--- START ---

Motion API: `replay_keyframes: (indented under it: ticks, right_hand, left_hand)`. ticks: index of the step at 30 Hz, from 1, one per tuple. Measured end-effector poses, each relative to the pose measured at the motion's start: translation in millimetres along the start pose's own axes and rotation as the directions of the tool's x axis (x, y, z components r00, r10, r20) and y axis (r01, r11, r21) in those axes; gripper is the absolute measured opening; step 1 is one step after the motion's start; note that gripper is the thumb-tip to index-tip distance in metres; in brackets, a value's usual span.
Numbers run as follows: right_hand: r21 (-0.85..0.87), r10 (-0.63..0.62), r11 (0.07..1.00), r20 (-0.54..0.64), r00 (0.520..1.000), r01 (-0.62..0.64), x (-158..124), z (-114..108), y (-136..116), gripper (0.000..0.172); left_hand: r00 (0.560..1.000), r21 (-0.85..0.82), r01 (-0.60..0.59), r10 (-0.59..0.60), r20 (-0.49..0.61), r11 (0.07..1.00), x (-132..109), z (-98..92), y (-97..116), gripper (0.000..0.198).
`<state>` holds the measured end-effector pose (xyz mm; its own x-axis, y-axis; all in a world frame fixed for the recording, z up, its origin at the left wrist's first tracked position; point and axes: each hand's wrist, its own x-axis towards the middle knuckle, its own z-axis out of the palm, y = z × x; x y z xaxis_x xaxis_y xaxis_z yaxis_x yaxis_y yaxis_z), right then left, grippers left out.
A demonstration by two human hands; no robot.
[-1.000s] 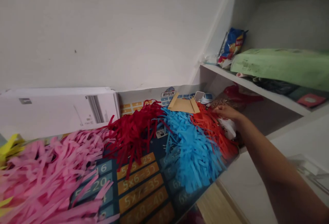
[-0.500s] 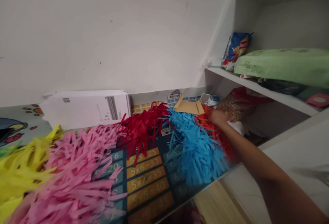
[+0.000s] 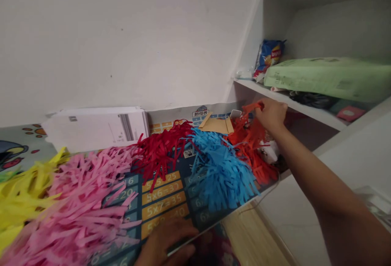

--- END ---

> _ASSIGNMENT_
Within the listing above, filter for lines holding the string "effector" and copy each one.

> _WRITTEN SOLUTION_
Motion API: `replay_keyframes: (indented under it: ticks, right_hand, left_hand)`. ticks: index of the step at 30 Hz, from 1, one per tuple. Measured end-effector poses, each relative to the pose measured at the motion's start: translation in millimetres along the start pose's own axes and rotation as the directions of the tool's x axis (x, y, z components r00, r10, r20) and y axis (r01, r11, r21) in those axes; gripper is the absolute measured opening; step 1 is one step after the motion's start; note that gripper is the thumb-tip to index-tip distance in metres; in brackets, a value's usual span.
`<state>` holds the measured end-effector pose (xyz mm; its own x-axis, y-axis; all in a world frame fixed for the recording, z up, its origin at the left wrist's first tracked position; point and axes: each hand's wrist, its own x-axis towards the middle knuckle, its own z-axis out of the palm, y = z × x; x y z xaxis_x xaxis_y xaxis_z yaxis_x yaxis_y yaxis_z), right then left, grippers left out.

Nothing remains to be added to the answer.